Output every line of the material exactly, omitting images.

▶ Task data
____________
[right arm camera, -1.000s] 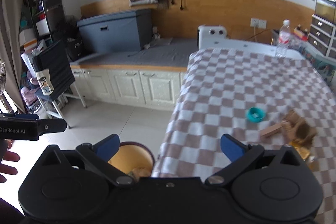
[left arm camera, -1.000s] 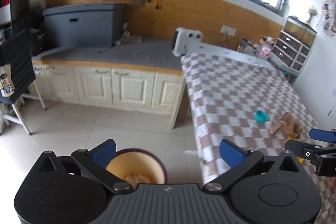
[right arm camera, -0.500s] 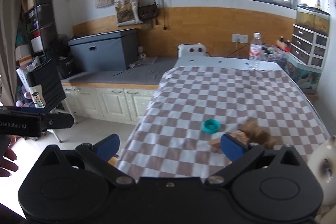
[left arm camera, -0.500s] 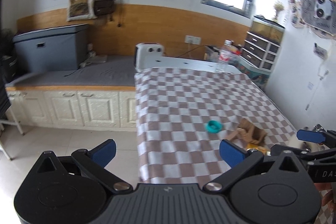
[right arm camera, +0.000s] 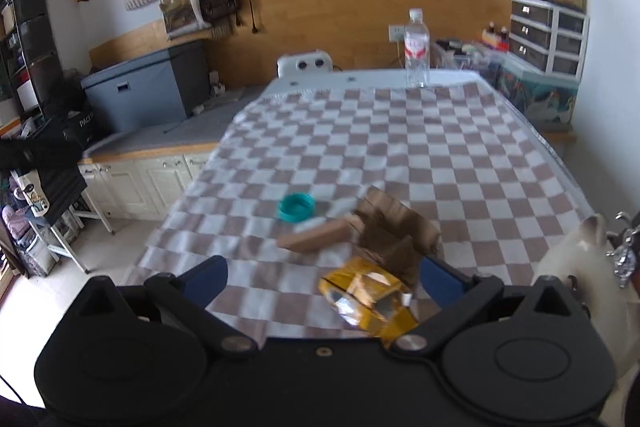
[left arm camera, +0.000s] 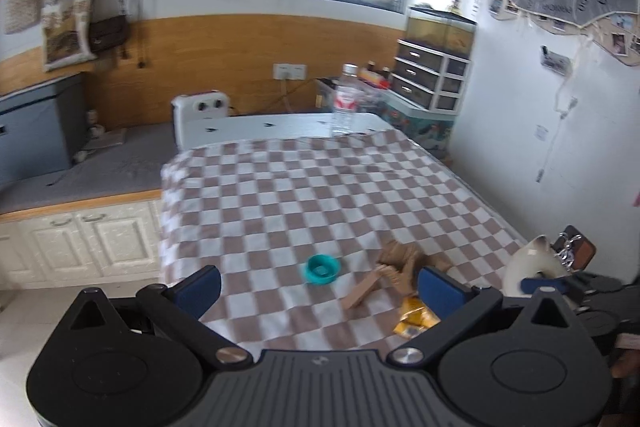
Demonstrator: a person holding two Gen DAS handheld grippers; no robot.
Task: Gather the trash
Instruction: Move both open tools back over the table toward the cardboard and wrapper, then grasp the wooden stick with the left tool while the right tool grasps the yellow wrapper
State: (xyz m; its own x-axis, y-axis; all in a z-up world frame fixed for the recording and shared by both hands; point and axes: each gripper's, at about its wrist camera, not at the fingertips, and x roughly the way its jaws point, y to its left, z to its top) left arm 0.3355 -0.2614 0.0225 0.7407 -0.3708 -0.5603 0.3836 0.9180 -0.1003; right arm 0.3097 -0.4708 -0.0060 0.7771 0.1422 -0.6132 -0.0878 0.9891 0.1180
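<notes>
Trash lies in a small cluster near the front right of the tabletop [right arm camera: 460, 155], which we see covered by a brown-and-white checked cloth. Nearest to us is a crumpled yellow foil wrapper [right arm camera: 370, 297] [left arm camera: 414, 319], shiny and creased. Just behind it, touching or nearly so, sits a torn brown cardboard piece [right arm camera: 394, 231] [left arm camera: 400, 259] with its flaps folded up, and a flat brown cardboard strip [right arm camera: 316, 239] [left arm camera: 362, 293] sticks out from it to the left. A teal plastic lid [right arm camera: 296, 207] [left arm camera: 322, 269] lies apart from these, a little farther left, open side up. At the far end stands a clear water bottle [right arm camera: 417, 49] [left arm camera: 345, 103], upright.

We hold both tools above the near edge. Our left gripper [left arm camera: 318, 285] has its blue fingers spread wide and nothing between them. Our right gripper [right arm camera: 322, 277] is likewise spread and empty, with the wrapper lying between its fingers in the view, closer to the right finger.

Compared with a second ago, we no longer see the yellow-lined bin on the floor that filled the lower left of both views. Both cameras have swung right and up onto the tabletop, and the trash now looks nearer and larger, especially in the right wrist view.
</notes>
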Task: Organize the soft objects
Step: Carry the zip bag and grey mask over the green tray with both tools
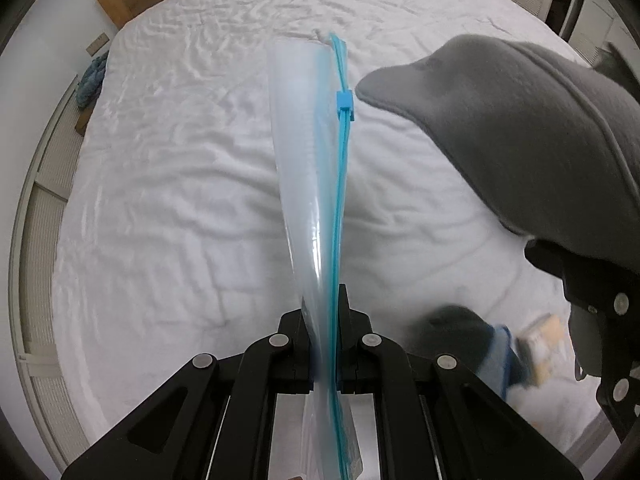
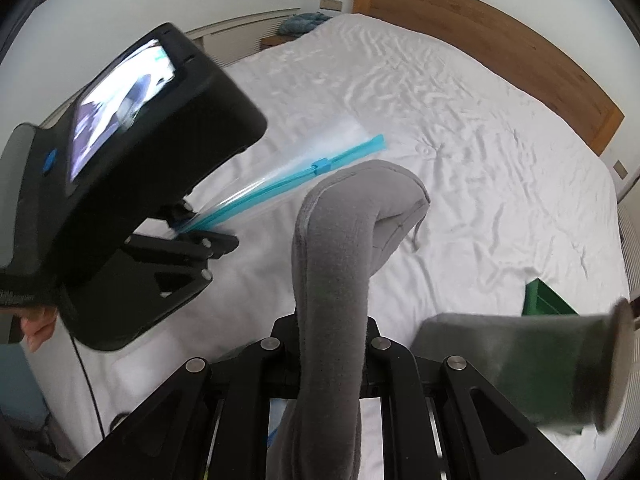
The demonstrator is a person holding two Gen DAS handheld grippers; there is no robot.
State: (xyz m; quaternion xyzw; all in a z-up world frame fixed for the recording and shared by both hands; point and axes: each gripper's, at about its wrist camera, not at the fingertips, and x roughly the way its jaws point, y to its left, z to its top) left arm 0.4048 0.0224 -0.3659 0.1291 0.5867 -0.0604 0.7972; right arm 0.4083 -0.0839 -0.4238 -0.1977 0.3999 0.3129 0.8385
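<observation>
Zip bag (image 1: 316, 184) first: clear plastic, teal double seal strip along its top edge, one blue slider (image 1: 345, 105) partway up. Left gripper (image 1: 326, 320) is pinched tight on that seal edge, so the bag hangs in the air above the white bed sheet (image 1: 180, 200). Right gripper (image 2: 332, 344) is clamped on one grey fleece piece (image 2: 332, 280), soft and floppy, its tip drooping over toward 1 o'clock just beside the bag. That makes one bag, one fleece, two grippers. Sheet is wrinkled but wide open from 9 to 12 o'clock, wooden headboard (image 2: 500, 40) along the far edge.
</observation>
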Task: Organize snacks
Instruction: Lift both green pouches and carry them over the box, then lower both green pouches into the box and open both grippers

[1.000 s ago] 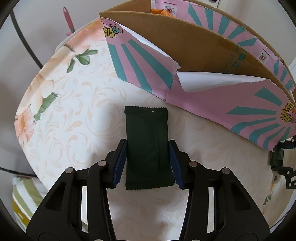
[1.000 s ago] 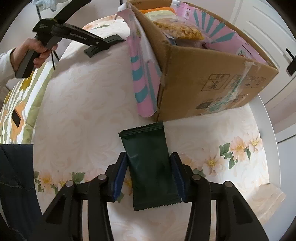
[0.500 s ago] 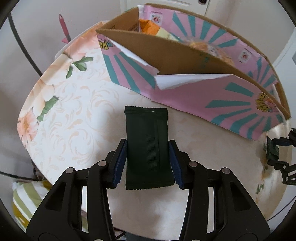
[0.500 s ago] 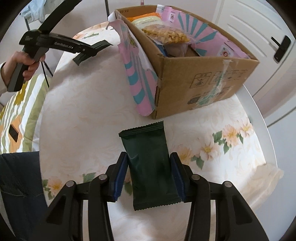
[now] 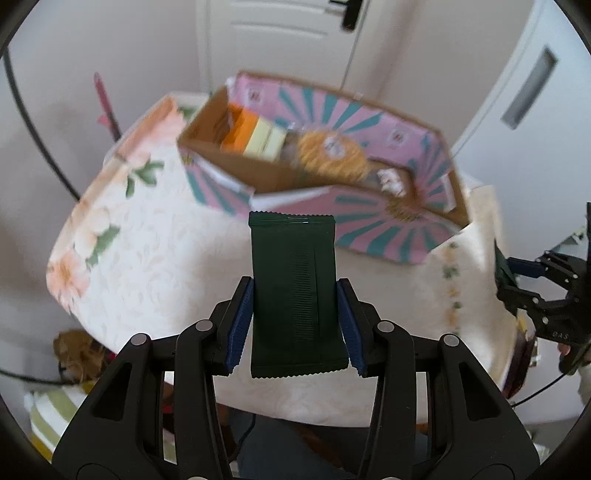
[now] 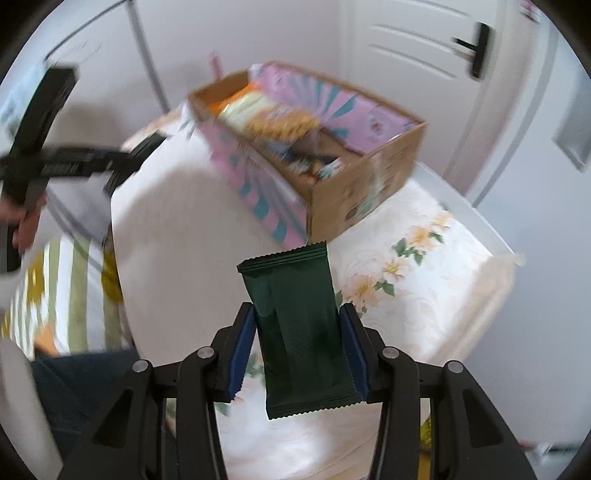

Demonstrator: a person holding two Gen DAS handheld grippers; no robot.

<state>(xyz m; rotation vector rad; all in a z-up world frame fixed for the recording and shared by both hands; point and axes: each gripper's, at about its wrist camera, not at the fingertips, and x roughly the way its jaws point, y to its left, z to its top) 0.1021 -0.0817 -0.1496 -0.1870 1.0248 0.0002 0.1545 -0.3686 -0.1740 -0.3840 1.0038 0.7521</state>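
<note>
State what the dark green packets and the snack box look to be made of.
Dark green packet and its twin: likely plastic or foil film, slight sheen, with serrated sealed ends and a ribbed seam. Snack box: brown corrugated cardboard, matte, with pink and teal printed paper on its flaps, torn in one spot.

Round table under a cream floral-print tablecloth [image 5: 155, 236] [image 6: 436, 295]. White panelled door with a black lever handle [image 5: 349, 14] [image 6: 476, 50] behind it; green-and-white striped cushion [image 6: 70, 291] [image 5: 51, 421] low at left. Pink stick-like object [image 5: 105, 103] beyond the far table edge, too blurred to identify
</note>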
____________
▶ Solution to the problem
[right arm camera, -1.000s] 
[left arm camera, -1.000s] 
[right arm camera, -0.500s] 
[left arm camera, -0.500s] 
[right arm camera, +0.000s] 
[left arm camera, +0.000s] 
Demonstrator: a person holding two Gen DAS handheld grippers; no robot.
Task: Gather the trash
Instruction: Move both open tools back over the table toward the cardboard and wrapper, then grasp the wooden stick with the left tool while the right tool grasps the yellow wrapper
State: (xyz m; its own x-axis, y-axis; all in a z-up world frame fixed for the recording and shared by both hands; point and axes: each gripper's, at about its wrist camera, not at the fingertips, and x roughly the way its jaws point, y to its left, z to its top) left arm 0.3355 -0.2614 0.0225 0.7407 -0.3708 -0.5603 0.3836 0.9180 -0.1003; right arm 0.3097 -0.4708 -0.0060 0.7771 0.1422 -0.6132 -0.0878 0.9891 0.1180
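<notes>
Trash lies in a small cluster near the front right of the tabletop [right arm camera: 460, 155], which we see covered by a brown-and-white checked cloth. Nearest to us is a crumpled yellow foil wrapper [right arm camera: 370, 297] [left arm camera: 414, 319], shiny and creased. Just behind it, touching or nearly so, sits a torn brown cardboard piece [right arm camera: 394, 231] [left arm camera: 400, 259] with its flaps folded up, and a flat brown cardboard strip [right arm camera: 316, 239] [left arm camera: 362, 293] sticks out from it to the left. A teal plastic lid [right arm camera: 296, 207] [left arm camera: 322, 269] lies apart from these, a little farther left, open side up. At the far end stands a clear water bottle [right arm camera: 417, 49] [left arm camera: 345, 103], upright.

We hold both tools above the near edge. Our left gripper [left arm camera: 318, 285] has its blue fingers spread wide and nothing between them. Our right gripper [right arm camera: 322, 277] is likewise spread and empty, with the wrapper lying between its fingers in the view, closer to the right finger.

Compared with a second ago, we no longer see the yellow-lined bin on the floor that filled the lower left of both views. Both cameras have swung right and up onto the tabletop, and the trash now looks nearer and larger, especially in the right wrist view.
</notes>
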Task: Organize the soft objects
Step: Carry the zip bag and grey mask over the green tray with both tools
The demonstrator is a person holding two Gen DAS handheld grippers; there is no robot.
State: (xyz m; quaternion xyzw; all in a z-up world frame fixed for the recording and shared by both hands; point and axes: each gripper's, at about its wrist camera, not at the fingertips, and x roughly the way its jaws point, y to its left, z to its top) left arm 0.4048 0.0224 -0.3659 0.1291 0.5867 -0.0604 0.7972; right arm 0.4083 -0.0839 -0.4238 -0.1977 0.3999 0.3129 0.8385
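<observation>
Zip bag (image 1: 316, 184) first: clear plastic, teal double seal strip along its top edge, one blue slider (image 1: 345, 105) partway up. Left gripper (image 1: 326, 320) is pinched tight on that seal edge, so the bag hangs in the air above the white bed sheet (image 1: 180, 200). Right gripper (image 2: 332, 344) is clamped on one grey fleece piece (image 2: 332, 280), soft and floppy, its tip drooping over toward 1 o'clock just beside the bag. That makes one bag, one fleece, two grippers. Sheet is wrinkled but wide open from 9 to 12 o'clock, wooden headboard (image 2: 500, 40) along the far edge.
</observation>
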Task: Organize snacks
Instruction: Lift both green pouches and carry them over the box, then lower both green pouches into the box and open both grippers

[1.000 s ago] 
[1.000 s ago] 
[0.500 s ago] 
[0.500 s ago] 
[now] 
[now] 

Demonstrator: a person holding two Gen DAS handheld grippers; no robot.

<state>(xyz m; rotation vector rad; all in a z-up world frame fixed for the recording and shared by both hands; point and axes: each gripper's, at about its wrist camera, not at the fingertips, and x roughly the way its jaws point, y to its left, z to its top) 0.1021 -0.0817 -0.1496 -0.1870 1.0248 0.0002 0.1545 -0.3686 -0.1740 -0.3840 1.0038 0.7521</state>
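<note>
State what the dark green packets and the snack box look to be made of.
Dark green packet and its twin: likely plastic or foil film, slight sheen, with serrated sealed ends and a ribbed seam. Snack box: brown corrugated cardboard, matte, with pink and teal printed paper on its flaps, torn in one spot.

Round table under a cream floral-print tablecloth [image 5: 155, 236] [image 6: 436, 295]. White panelled door with a black lever handle [image 5: 349, 14] [image 6: 476, 50] behind it; green-and-white striped cushion [image 6: 70, 291] [image 5: 51, 421] low at left. Pink stick-like object [image 5: 105, 103] beyond the far table edge, too blurred to identify
</note>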

This exercise calls for no further output.